Directions for this task:
Reproduce the records below exactly; the images should not appear.

Records for the task:
******

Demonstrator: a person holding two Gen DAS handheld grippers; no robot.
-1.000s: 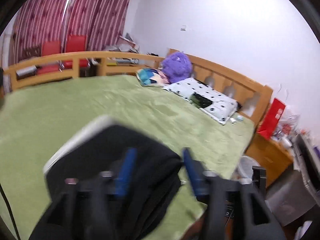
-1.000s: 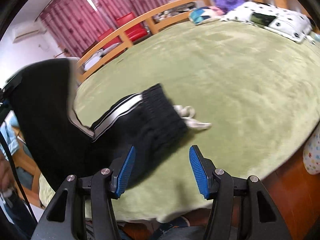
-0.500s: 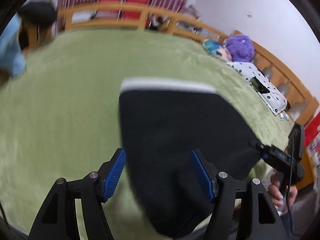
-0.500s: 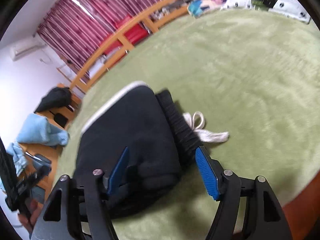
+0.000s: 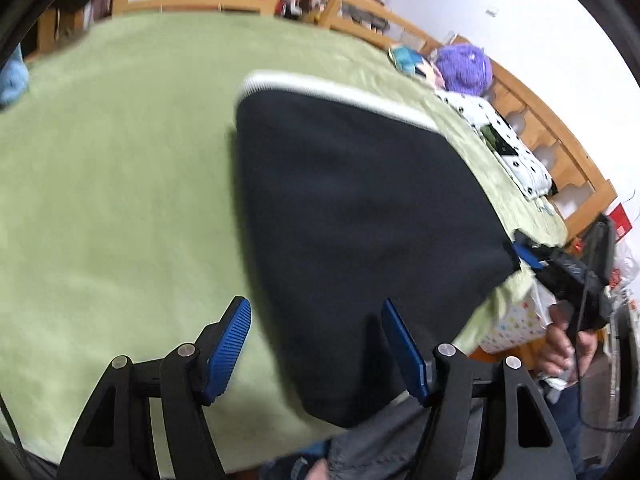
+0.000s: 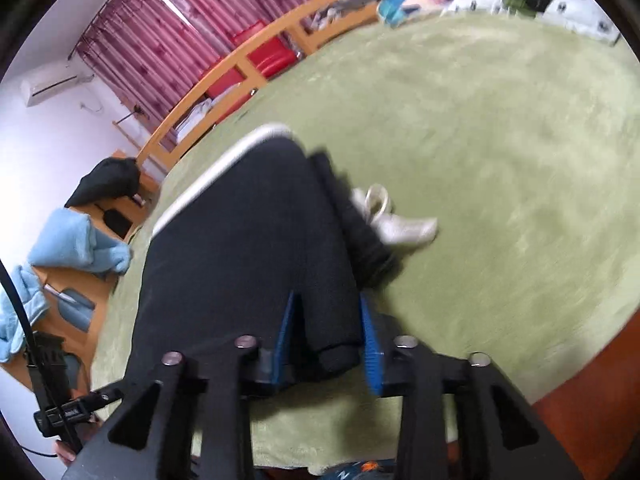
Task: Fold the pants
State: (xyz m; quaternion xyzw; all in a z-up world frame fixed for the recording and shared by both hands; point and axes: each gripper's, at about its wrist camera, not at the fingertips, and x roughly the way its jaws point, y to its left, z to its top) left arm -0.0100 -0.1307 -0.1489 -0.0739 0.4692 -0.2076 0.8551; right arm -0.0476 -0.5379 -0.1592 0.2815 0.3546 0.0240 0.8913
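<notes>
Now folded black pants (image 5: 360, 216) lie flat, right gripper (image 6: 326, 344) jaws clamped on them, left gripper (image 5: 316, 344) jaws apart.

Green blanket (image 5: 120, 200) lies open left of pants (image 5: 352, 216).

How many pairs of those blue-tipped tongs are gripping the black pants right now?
1. The right tongs are pinched on the pants near corner; the left tongs sit open over the near edge.
</notes>
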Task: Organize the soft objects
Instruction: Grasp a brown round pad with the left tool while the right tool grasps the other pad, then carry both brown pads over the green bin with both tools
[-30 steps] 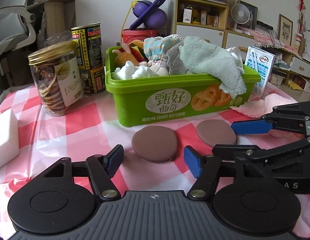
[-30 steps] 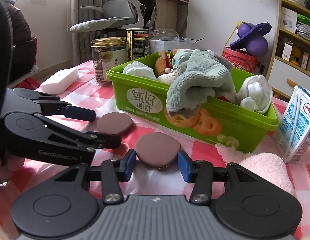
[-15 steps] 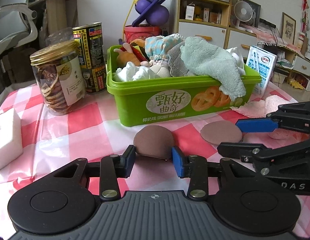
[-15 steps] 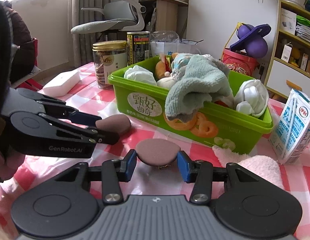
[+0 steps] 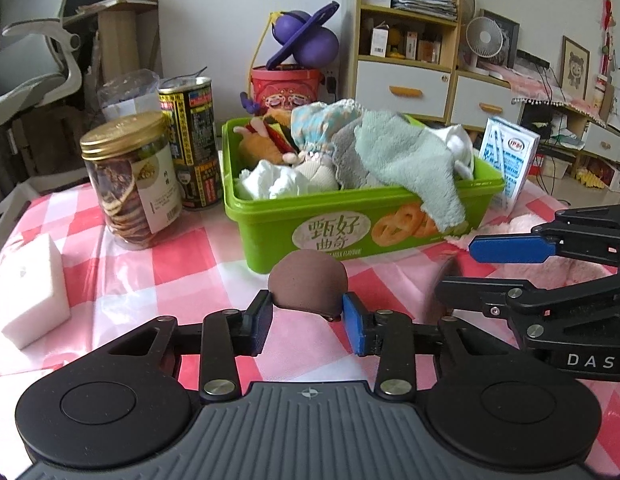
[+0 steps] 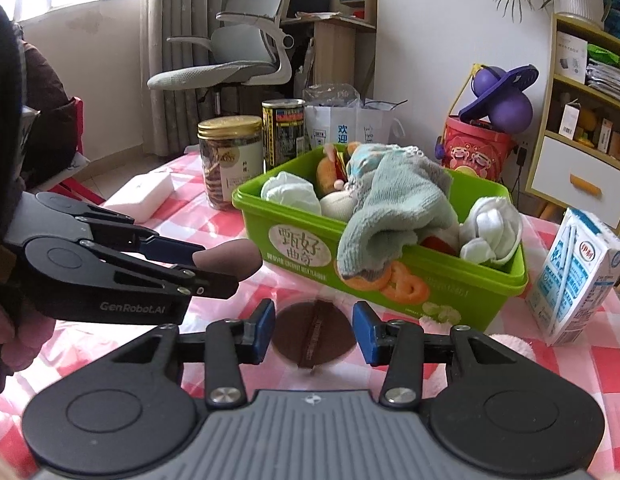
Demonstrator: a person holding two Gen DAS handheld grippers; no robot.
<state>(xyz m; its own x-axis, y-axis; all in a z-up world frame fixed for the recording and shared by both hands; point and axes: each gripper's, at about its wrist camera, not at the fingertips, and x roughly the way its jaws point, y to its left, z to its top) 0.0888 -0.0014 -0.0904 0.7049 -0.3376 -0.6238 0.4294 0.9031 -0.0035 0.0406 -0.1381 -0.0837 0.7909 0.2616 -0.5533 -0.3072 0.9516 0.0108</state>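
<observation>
Left tool and right tool each clamp a brown puff; carry both level over the green bin rim, then release.

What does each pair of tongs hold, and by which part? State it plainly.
Left tongs: a brown round pad, squeezed across its opposite edges. Right tongs: the second brown pad, tipped on edge with its back strap showing, gripped by its rim.

Ahead: heaped green tub. Left: jar, can, white block. Right: milk carton.
</observation>
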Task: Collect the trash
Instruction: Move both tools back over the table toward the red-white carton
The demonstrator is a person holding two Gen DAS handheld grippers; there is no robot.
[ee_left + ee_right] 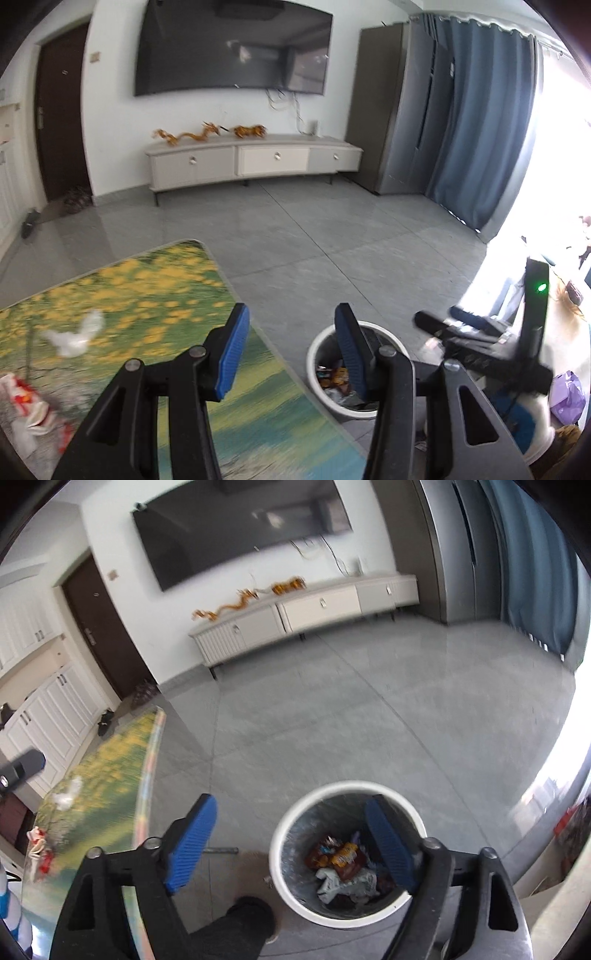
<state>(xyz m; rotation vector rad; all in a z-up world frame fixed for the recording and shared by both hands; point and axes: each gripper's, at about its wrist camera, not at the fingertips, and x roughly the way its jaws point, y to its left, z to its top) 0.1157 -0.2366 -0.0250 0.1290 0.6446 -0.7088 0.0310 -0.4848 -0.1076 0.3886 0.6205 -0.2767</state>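
Right gripper (291, 843) released and holding nothing, above the white trash bin (345, 849) on the floor, wrappers (341, 860) inside. Left gripper (291, 350) released, holding nothing. 2 pieces remain on the table (122, 295): white tissue (75, 334) mid-surface, red-and-white wrapper (31, 406) at the left edge.

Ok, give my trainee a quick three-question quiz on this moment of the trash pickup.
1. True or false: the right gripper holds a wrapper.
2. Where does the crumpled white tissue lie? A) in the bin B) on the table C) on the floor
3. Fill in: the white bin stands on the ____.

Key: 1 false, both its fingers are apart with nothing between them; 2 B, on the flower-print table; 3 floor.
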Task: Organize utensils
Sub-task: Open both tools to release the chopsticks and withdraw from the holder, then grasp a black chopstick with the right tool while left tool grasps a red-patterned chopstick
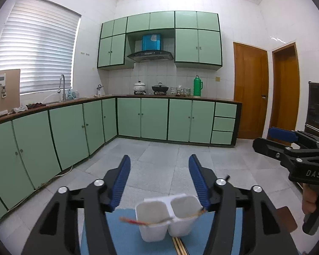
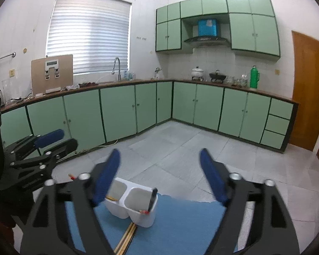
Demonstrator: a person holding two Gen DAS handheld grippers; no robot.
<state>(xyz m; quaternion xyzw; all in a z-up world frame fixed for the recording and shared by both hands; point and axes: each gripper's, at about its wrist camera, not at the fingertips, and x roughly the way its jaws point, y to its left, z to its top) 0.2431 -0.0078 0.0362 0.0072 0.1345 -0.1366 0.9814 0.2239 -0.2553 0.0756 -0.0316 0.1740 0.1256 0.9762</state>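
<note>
A white two-compartment utensil holder (image 1: pixel 151 231) (image 2: pixel 144 221) stands on a blue mat (image 1: pixel 121 238) (image 2: pixel 191 223). A red-tipped chopstick (image 1: pixel 129 221) lies slanted across its rim. In the right wrist view a black-handled utensil (image 2: pixel 153 197) leans in the right compartment. A pair of wooden chopsticks (image 1: pixel 178 244) (image 2: pixel 127 238) lies on the mat in front of the holder. My left gripper (image 1: pixel 159 159) (image 2: pixel 49 140) is open above the holder, with nothing between its blue pads. My right gripper (image 2: pixel 160 152) (image 1: pixel 287 142) is open too, empty, to the right of the left one.
Green base cabinets (image 1: pixel 155 119) run along the left and far walls under a brown counter with a sink tap (image 1: pixel 62 87), pots and a green flask (image 1: pixel 197 86). Grey tiled floor (image 1: pixel 159 148) lies beyond the mat. Wooden doors (image 1: pixel 251 89) stand at the right.
</note>
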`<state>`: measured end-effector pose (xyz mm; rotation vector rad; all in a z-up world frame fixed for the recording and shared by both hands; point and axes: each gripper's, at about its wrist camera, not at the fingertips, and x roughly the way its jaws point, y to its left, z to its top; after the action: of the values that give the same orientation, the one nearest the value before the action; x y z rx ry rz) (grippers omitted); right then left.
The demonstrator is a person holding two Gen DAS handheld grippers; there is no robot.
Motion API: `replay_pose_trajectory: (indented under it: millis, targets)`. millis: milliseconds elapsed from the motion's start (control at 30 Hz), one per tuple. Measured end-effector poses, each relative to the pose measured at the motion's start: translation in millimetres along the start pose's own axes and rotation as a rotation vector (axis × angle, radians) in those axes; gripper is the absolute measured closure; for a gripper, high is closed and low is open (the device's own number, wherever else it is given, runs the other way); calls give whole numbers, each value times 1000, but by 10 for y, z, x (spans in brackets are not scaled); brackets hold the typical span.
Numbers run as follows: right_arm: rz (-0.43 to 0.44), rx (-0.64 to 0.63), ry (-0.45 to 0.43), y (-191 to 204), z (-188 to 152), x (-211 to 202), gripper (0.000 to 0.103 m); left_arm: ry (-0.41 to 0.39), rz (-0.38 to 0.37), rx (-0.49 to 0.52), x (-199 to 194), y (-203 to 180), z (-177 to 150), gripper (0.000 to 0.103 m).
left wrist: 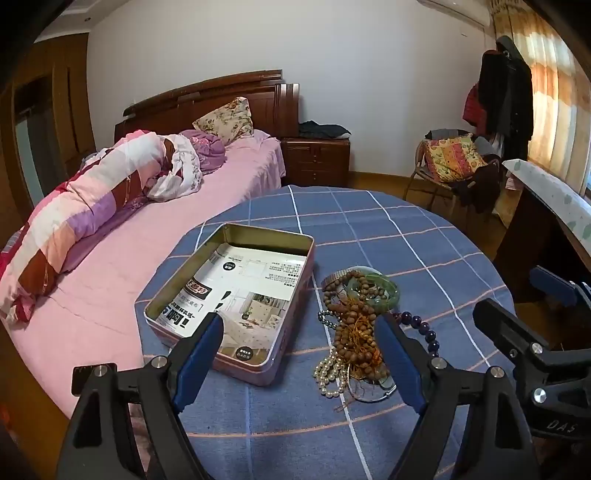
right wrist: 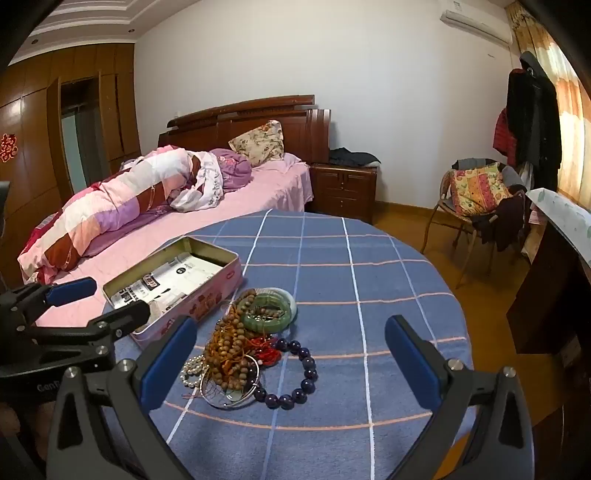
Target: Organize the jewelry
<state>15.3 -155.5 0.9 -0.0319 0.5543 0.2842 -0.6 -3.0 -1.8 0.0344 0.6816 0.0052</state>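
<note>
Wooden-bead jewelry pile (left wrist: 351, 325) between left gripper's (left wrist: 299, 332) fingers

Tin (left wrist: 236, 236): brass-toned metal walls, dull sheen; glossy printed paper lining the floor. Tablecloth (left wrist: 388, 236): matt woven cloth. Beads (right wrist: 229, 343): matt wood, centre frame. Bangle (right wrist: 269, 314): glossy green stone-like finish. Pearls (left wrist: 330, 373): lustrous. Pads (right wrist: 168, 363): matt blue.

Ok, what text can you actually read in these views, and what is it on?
"DAS": on the right gripper body, left wrist view.
"GenR", cut off: on the left gripper body, right wrist view.
Red double-happiness sign: on the wardrobe.
Printed sheet lining the tin: Chinese headline and small print, upside down, too blurred to read.
Air conditioner label: too small.
</note>
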Motion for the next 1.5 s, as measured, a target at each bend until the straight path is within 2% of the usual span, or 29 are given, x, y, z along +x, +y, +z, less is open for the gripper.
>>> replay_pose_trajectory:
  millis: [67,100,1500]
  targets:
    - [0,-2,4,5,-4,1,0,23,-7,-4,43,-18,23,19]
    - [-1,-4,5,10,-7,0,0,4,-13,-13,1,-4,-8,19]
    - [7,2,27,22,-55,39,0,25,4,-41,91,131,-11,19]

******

Solved exercise:
Demonstrator: a person holding two Gen DAS handheld grippers; no robot.
-1.000s: 
-1.000s: 
-0.500s: 
-0.500s: 
+0.000s: 
+0.000s: 
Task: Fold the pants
State: (xyz m; quaternion xyzw; all in a z-up world frame fixed for the recording and shared by both hands; point and axes: each gripper's, at about its wrist camera, not at the fingertips, and x roughly the way its jaws point, y to its left, z to its top) left arm -0.0100 -0.1307 -0.1489 -0.0739 0.4692 -0.2076 0.8551; right arm -0.0476 -0.5379 -0.1592 0.2815 0.3546 0.0240 0.8913
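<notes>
Now folded black pants (image 5: 360, 216) lie flat, right gripper (image 6: 326, 344) jaws clamped on them, left gripper (image 5: 316, 344) jaws apart.

Green blanket (image 5: 120, 200) lies open left of pants (image 5: 352, 216).

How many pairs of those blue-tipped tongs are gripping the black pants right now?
1. The right tongs are pinched on the pants near corner; the left tongs sit open over the near edge.
</notes>
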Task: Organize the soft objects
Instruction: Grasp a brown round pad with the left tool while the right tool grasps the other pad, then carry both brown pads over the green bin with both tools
[-30 steps] 
[-30 steps] 
[-15 steps] 
[-15 steps] 
[+0 steps] 
[+0 steps] 
Demonstrator: a person holding two Gen DAS handheld grippers; no robot.
<state>(xyz m; its own x-axis, y-axis; all in a z-up world frame fixed for the recording and shared by both hands; point and axes: each gripper's, at about its wrist camera, not at the fingertips, and x roughly the way its jaws point, y to its left, z to its top) 0.0888 -0.0014 -0.0904 0.7049 -0.3376 -0.6238 0.4294 0.9031 -0.0035 0.0406 -0.1381 -0.0837 0.7909 0.2616 -0.5533 -0.3072 0.9516 0.0108</state>
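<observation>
Left tool and right tool each clamp a brown puff; carry both level over the green bin rim, then release.

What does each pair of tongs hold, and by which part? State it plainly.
Left tongs: a brown round pad, squeezed across its opposite edges. Right tongs: the second brown pad, tipped on edge with its back strap showing, gripped by its rim.

Ahead: heaped green tub. Left: jar, can, white block. Right: milk carton.
</observation>
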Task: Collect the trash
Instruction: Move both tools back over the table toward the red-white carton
The demonstrator is a person holding two Gen DAS handheld grippers; there is no robot.
[ee_left + ee_right] 
<state>(xyz m; rotation vector rad; all in a z-up world frame fixed for the recording and shared by both hands; point and axes: each gripper's, at about its wrist camera, not at the fingertips, and x roughly the way its jaws point, y to its left, z to its top) 0.1157 -0.2366 -0.0250 0.1290 0.6446 -0.7088 0.0310 -0.4848 -0.1076 0.3886 0.6205 -0.2767</state>
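Right gripper (291, 843) released and holding nothing, above the white trash bin (345, 849) on the floor, wrappers (341, 860) inside. Left gripper (291, 350) released, holding nothing. 2 pieces remain on the table (122, 295): white tissue (75, 334) mid-surface, red-and-white wrapper (31, 406) at the left edge.

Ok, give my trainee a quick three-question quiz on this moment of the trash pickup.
1. True or false: the right gripper holds a wrapper.
2. Where does the crumpled white tissue lie? A) in the bin B) on the table C) on the floor
3. Fill in: the white bin stands on the ____.

Key: 1 false, both its fingers are apart with nothing between them; 2 B, on the flower-print table; 3 floor.
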Task: Organize utensils
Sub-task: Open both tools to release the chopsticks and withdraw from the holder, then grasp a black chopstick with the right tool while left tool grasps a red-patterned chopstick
Demonstrator: a person holding two Gen DAS handheld grippers; no robot.
<state>(xyz m; quaternion xyzw; all in a z-up world frame fixed for the recording and shared by both hands; point and axes: each gripper's, at about its wrist camera, not at the fingertips, and x roughly the way its jaws point, y to its left, z to its top) 0.2431 -0.0078 0.0362 0.0072 0.1345 -0.1366 0.9814 0.2239 -0.2553 0.0756 -0.0316 0.1740 0.1256 0.9762</state>
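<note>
A white two-compartment utensil holder (image 1: pixel 151 231) (image 2: pixel 144 221) stands on a blue mat (image 1: pixel 121 238) (image 2: pixel 191 223). A red-tipped chopstick (image 1: pixel 129 221) lies slanted across its rim. In the right wrist view a black-handled utensil (image 2: pixel 153 197) leans in the right compartment. A pair of wooden chopsticks (image 1: pixel 178 244) (image 2: pixel 127 238) lies on the mat in front of the holder. My left gripper (image 1: pixel 159 159) (image 2: pixel 49 140) is open above the holder, with nothing between its blue pads. My right gripper (image 2: pixel 160 152) (image 1: pixel 287 142) is open too, empty, to the right of the left one.
Green base cabinets (image 1: pixel 155 119) run along the left and far walls under a brown counter with a sink tap (image 1: pixel 62 87), pots and a green flask (image 1: pixel 197 86). Grey tiled floor (image 1: pixel 159 148) lies beyond the mat. Wooden doors (image 1: pixel 251 89) stand at the right.
</note>
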`<state>`: measured end-effector pose (xyz mm; rotation vector rad; all in a z-up world frame fixed for the recording and shared by both hands; point and axes: each gripper's, at about its wrist camera, not at the fingertips, and x roughly the way its jaws point, y to its left, z to its top; after the action: of the values that give the same orientation, the one nearest the value before the action; x y z rx ry rz) (grippers omitted); right then left.
The demonstrator is a person holding two Gen DAS handheld grippers; there is no robot.
Motion API: `replay_pose_trajectory: (indented under it: millis, targets)`. millis: milliseconds elapsed from the motion's start (control at 30 Hz), one per tuple. Measured end-effector poses, each relative to the pose measured at the motion's start: translation in millimetres along the start pose's own axes and rotation as a rotation vector (axis × angle, radians) in those axes; gripper is the absolute measured closure; for a gripper, high is closed and low is open (the device's own number, wherever else it is given, runs the other way); calls give whole numbers, each value times 1000, but by 10 for y, z, x (spans in brackets are not scaled); brackets hold the typical span.
Numbers run as follows: right_arm: rz (-0.43 to 0.44), rx (-0.64 to 0.63), ry (-0.45 to 0.43), y (-191 to 204), z (-188 to 152), x (-211 to 202), gripper (0.000 to 0.103 m); left_arm: ry (-0.41 to 0.39), rz (-0.38 to 0.37), rx (-0.49 to 0.52), x (-199 to 194), y (-203 to 180), z (-177 to 150), gripper (0.000 to 0.103 m).
left wrist: 
right wrist: 
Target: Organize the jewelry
<state>15.3 -155.5 0.9 -0.0319 0.5543 0.2842 -0.6 -3.0 -1.8 0.0344 0.6816 0.0052</state>
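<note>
Wooden-bead jewelry pile (left wrist: 351, 325) between left gripper's (left wrist: 299, 332) fingers

Tin (left wrist: 236, 236): brass-toned metal walls, dull sheen; glossy printed paper lining the floor. Tablecloth (left wrist: 388, 236): matt woven cloth. Beads (right wrist: 229, 343): matt wood, centre frame. Bangle (right wrist: 269, 314): glossy green stone-like finish. Pearls (left wrist: 330, 373): lustrous. Pads (right wrist: 168, 363): matt blue.

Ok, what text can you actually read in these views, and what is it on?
"DAS": on the right gripper body, left wrist view.
"GenR", cut off: on the left gripper body, right wrist view.
Red double-happiness sign: on the wardrobe.
Printed sheet lining the tin: Chinese headline and small print, upside down, too blurred to read.
Air conditioner label: too small.
</note>
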Motion for the next 1.5 s, as measured, a target at each bend until the straight path is within 2% of the usual span, or 29 are given, x, y, z along +x, +y, +z, less is open for the gripper.
>>> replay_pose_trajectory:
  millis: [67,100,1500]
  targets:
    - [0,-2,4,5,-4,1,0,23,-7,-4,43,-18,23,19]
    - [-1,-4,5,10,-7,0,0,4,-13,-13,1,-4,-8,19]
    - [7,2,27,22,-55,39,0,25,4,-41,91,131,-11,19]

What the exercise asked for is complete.